Last Sunday, I drove up the Sea-to-Sky highway to Squamish to attend The Canadian Internet Marketing Conference.

I was actually there to do more than attend. Last year, Darian (one of the conference organizers), had asked me if I’d participate, as part of a panel. The panel, as it turned out, ended up being the biggest panel of the conference. There were 7 of us on stage, and we were to address using social media in a B2B setting to market your business.

We knew some of the questions we’d be asked up front, but we also knew that in-the-moment questions would come from the audience, and from twitter.

I’ve been doing these kinds of things for years–most of my adult life, actually. Maybe not always specifically around social media, but speaking in front of groups has a been a huge part of my career, so I’m not generally super nervous before things like this.

I do tend to be less nervous when I’m more prepared, though, but this time I could only prep so much. There was a certain unknown factor that I had no control over. Simply put, I just didn’t want to end up looking like an idiot.

Now, I’m not a fashionista. I like clothes the same as the next girl, but if I could go through my whole life wearing yoga pants and flip-flops, I’d be completely content. But this day, I decided to dress up a bit.

Dressing up helps with two things: first of all, people judge us on how we look. We all do it, it’s not some horrible thing. It’s just how things are. So, I wanted to look like someone who maybe knew something about social media (whatever that looks like!?). More than that, though, I dressed up for myself. Wearing a cute outfit, as silly as it seems, helps to make me feel more confident.

So, I put together a pair of black-and-white printed pants, a white blouse, and and a black suit jacket. I finished the whole thing off with a pair of shiny red wedge heels.

Now, I may not be a fashionista, but I do have a weakness for pretty shoes. And more than anything I wear, a nice pair of heels make me feel strong and confident. Plus this particular pair of Vince Camutos is really comfortable, as well.

The panel went well, I managed to not say anything that made me look dumb (I think), and I even managed to get a couple things in that I felt were valuable.

Now, live-tweeting is kind of my super power. If I were giving a talk, I could never do this, but because we were on a panel, I was checking tweets, and sending a few while other people were talking (mostly quoting their words of wisdom). While checking the tweets, I noticed this one:

Now, there were 2 other women on the panel with me, Vicki McLeod (who is a dear friend and colleauge), and Katt Stearns, whom I’d only met an hour before. Katt was sporting a fabulous pair of heels–high, pointy, black, and strappy, and I had, in fact, even remarked something to Vicki earlier about how much I loved Katt’s shoes. Long story short (or longer??), our shoes became the object of attention for a while. It was funny. It was silly. We went along with it.

But then, I was like, waitaminit!! What did I want to be known for? What did I want to be remembered for? As the girl with the good shoes, or as the girl who had some really smart things to say about social media?

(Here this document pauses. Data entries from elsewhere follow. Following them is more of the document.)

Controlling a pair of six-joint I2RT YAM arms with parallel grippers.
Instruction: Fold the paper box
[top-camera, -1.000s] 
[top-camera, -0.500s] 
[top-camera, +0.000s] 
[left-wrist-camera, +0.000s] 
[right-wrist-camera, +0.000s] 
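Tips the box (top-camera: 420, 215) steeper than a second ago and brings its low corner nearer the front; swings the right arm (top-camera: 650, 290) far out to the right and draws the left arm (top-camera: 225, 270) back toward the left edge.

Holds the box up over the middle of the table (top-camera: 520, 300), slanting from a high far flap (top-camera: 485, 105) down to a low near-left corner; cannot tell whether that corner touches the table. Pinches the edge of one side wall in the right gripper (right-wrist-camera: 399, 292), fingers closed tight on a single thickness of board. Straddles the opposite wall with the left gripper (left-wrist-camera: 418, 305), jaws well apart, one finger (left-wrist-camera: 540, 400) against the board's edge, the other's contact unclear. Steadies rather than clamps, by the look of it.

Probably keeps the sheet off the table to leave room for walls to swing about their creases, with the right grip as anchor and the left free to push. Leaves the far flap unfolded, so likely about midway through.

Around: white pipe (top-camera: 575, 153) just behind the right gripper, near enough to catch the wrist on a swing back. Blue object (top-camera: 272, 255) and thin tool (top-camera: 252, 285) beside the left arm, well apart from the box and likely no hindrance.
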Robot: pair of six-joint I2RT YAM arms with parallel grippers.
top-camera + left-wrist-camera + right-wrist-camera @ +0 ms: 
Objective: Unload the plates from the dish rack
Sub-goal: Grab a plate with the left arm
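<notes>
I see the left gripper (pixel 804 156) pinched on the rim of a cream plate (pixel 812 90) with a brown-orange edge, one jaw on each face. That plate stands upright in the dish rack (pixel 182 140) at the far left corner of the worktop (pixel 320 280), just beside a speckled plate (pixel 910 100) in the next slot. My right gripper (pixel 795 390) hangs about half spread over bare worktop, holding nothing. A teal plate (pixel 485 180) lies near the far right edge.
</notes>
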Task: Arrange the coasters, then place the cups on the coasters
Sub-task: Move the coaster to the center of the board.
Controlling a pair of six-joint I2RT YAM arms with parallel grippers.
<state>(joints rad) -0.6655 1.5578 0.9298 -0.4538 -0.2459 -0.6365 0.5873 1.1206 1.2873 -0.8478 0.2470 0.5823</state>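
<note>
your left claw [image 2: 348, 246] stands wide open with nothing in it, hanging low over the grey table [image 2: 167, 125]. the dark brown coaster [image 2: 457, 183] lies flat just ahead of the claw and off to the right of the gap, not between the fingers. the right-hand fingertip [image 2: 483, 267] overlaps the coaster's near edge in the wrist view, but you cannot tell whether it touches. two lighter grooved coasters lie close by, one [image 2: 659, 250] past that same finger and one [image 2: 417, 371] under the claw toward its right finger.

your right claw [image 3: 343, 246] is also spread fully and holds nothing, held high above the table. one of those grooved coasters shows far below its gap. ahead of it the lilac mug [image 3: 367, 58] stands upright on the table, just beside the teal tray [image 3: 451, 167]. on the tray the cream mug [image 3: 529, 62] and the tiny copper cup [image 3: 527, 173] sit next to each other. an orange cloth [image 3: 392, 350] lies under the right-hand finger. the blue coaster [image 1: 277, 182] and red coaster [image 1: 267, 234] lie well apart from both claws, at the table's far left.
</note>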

I’ve been chewing on this all week. I understand the concept of personal branding (although in my case, it was more accidental than planned). Mari Smith, for example, will often be seen wearing teal, her favourite colour. It’s part of her personal brand.

Katt, as an example, is way more about shoes being part of her personal brand, than probably even I am:

But I couldn’t help but wonder: if I were a dude (even in good shoes), would I have gotten the same attention?

I’m not going to use my blog as a political platform. I’m pretty upfront about my feminist ideology. But it got me to thinking: what do I want to be known for?

Obviously, I want to be known for being more than just a pair of pretty shoes. And I’m not saying I wasn’t. There were lots of tweets flying around about the stuff I was saying.

I also have no desire to walk into a situation like that dressed plainly, with no makeup, and my hair pulled back in a ponytail. Everyone wants to make a good first impression. It’s human. But what did I want to be remembered for? 

One thing that I think is important to recognize here, is that sometimes things we have in common with others gives them a way in. Just as I felt a sisterhood or connection with Katt over our shared love of a good pair of heels, folks in the audience connected with me over my shiny red peep-toes. When I’m in a new social situation, I’ll often walk up to someone and compliment them on something they are wearing, as a way of breaking the ice… getting in the door.

In my case, I didn’t really want to be remembered for being the girl with the red shoes. I wanted to be remembered for the smart things I said. Were my shoes a distraction, or were they a way to make me more relatable?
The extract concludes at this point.